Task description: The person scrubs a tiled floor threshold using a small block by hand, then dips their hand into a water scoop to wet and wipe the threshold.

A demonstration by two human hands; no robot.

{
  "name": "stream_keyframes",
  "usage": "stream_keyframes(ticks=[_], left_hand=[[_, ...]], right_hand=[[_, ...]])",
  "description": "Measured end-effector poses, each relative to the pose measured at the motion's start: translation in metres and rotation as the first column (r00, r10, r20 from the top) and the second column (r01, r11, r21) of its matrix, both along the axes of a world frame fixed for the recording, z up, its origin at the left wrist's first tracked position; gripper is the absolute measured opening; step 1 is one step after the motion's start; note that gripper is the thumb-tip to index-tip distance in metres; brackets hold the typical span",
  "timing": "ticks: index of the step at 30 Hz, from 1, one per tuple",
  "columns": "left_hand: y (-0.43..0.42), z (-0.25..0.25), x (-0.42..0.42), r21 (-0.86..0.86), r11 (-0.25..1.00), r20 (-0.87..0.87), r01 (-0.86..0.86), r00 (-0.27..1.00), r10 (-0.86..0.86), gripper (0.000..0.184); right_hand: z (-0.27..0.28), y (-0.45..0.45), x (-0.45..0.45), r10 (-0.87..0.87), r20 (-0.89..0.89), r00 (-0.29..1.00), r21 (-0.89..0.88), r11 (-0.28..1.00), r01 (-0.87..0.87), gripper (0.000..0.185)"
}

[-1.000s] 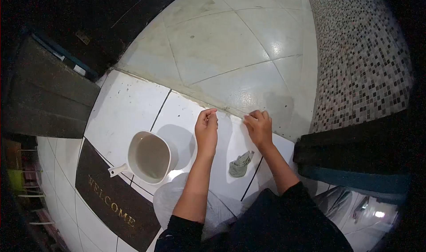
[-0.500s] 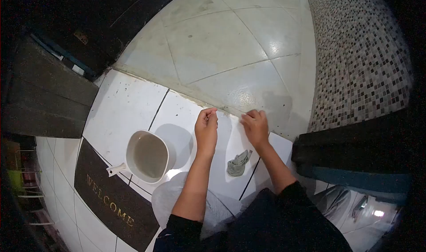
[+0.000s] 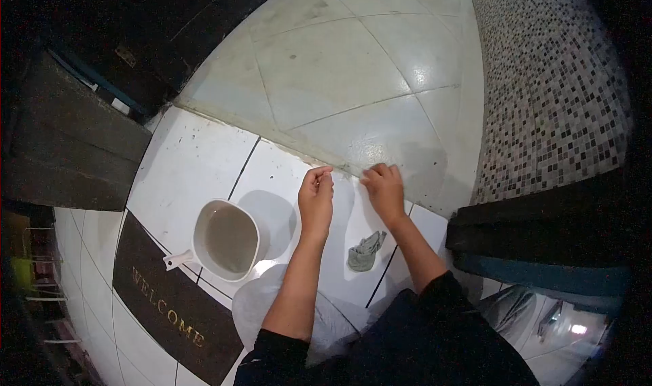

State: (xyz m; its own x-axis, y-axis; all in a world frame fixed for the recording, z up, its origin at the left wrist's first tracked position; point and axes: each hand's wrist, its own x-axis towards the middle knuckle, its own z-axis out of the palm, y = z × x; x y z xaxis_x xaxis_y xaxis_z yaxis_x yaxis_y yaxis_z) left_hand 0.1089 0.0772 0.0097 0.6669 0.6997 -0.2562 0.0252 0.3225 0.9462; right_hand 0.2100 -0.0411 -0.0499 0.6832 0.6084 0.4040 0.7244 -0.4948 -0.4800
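Observation:
My left hand [image 3: 316, 199] is closed in a loose curl above the white tiles, its thumb and fingertips together; whatever it may hold is hidden. To its right, my right hand [image 3: 384, 192] reaches down with bent, closed fingers at the seam where the white tiles [image 3: 275, 165] meet the greenish floor. Its fingertips are covered by the hand, so I cannot see what is in them. A crumpled grey-green cloth [image 3: 365, 251] lies on the tiles below the right hand. Left of my left forearm stands a white handled dipper [image 3: 231, 240] with cloudy greyish water inside.
A dark mat [image 3: 173, 304] with the word WELCOME lies at lower left. Large greenish floor tiles [image 3: 326, 66] extend beyond the seam. A mosaic-patterned wall [image 3: 550, 87] rises on the right, above a dark frame [image 3: 536, 230]. Dark door parts [image 3: 75, 134] stand at left.
My right hand has moved slightly left along the seam, closer to my left hand. The left hand, dipper and cloth have stayed in place.

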Motion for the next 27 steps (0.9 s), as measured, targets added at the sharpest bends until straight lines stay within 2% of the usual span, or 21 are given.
stream_keyframes(ticks=[3, 5, 9, 12, 14, 16, 20, 22, 27], left_hand=[[0.002, -0.003, -0.003, 0.008, 1.0, -0.008, -0.003, 1.0, 0.003, 0.019], [0.003, -0.004, -0.003, 0.008, 1.0, -0.015, -0.007, 1.0, 0.007, 0.019], [0.001, -0.003, -0.002, -0.012, 1.0, -0.009, -0.018, 1.0, 0.018, 0.019], [-0.003, 0.0, 0.0, -0.017, 1.0, -0.001, 0.008, 1.0, -0.008, 0.019], [0.0, -0.003, -0.003, 0.008, 1.0, -0.006, 0.003, 1.0, -0.003, 0.016], [0.003, -0.005, -0.005, 0.018, 1.0, -0.004, -0.002, 1.0, 0.002, 0.016], [0.006, -0.005, -0.005, -0.011, 1.0, -0.01, -0.013, 1.0, 0.012, 0.016], [0.005, -0.004, -0.004, -0.029, 0.999, 0.0, -0.019, 1.0, 0.019, 0.016], [0.002, -0.004, -0.003, 0.011, 1.0, -0.012, -0.002, 1.0, 0.002, 0.017]], right_hand=[[0.0, 0.007, -0.002, 0.026, -0.015, 1.0, -0.021, 0.999, -0.026, 0.019], [0.002, -0.01, -0.003, 0.085, 0.046, 0.995, -0.072, 0.994, -0.082, 0.019], [-0.001, -0.046, -0.018, 0.019, 0.047, 0.999, -0.088, 0.996, -0.014, 0.015], [-0.002, -0.022, -0.016, 0.027, 0.012, 1.0, -0.058, 0.998, -0.026, 0.015], [-0.008, 0.006, -0.014, 0.046, 0.035, 0.998, 0.06, 0.997, -0.048, 0.014], [-0.003, 0.017, -0.012, 0.044, -0.007, 0.999, -0.034, 0.998, -0.044, 0.015], [0.003, -0.017, -0.015, 0.057, -0.045, 0.997, -0.041, 0.997, -0.059, 0.016], [0.003, -0.03, -0.019, -0.021, -0.094, 0.995, -0.12, 0.993, 0.01, 0.017], [-0.002, 0.008, -0.013, 0.022, -0.069, 0.997, -0.031, 0.999, -0.024, 0.019]])
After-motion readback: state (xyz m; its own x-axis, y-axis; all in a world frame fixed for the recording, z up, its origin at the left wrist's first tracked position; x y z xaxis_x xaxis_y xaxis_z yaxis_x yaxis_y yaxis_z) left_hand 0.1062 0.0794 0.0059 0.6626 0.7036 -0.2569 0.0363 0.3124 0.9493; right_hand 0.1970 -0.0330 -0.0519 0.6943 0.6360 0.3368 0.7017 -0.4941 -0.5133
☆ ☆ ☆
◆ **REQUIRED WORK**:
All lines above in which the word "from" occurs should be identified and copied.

◆ **ANSWER FOR THIS EXERCISE**:
  "description": "Measured end-effector poses, each relative to the pose measured at the motion's start: translation in metres and rotation as the first column (r00, r10, r20 from the top) and the second column (r01, r11, r21) of its matrix, both along the axes of a world frame fixed for the recording, z up, its origin at the left wrist's first tracked position; gripper is the absolute measured opening; step 1 is one step after the motion's start; note that gripper is the thumb-tip to index-tip distance in metres; brackets hold the typical span",
  "timing": "ticks: index of the step at 30 Hz, from 1, one per tuple",

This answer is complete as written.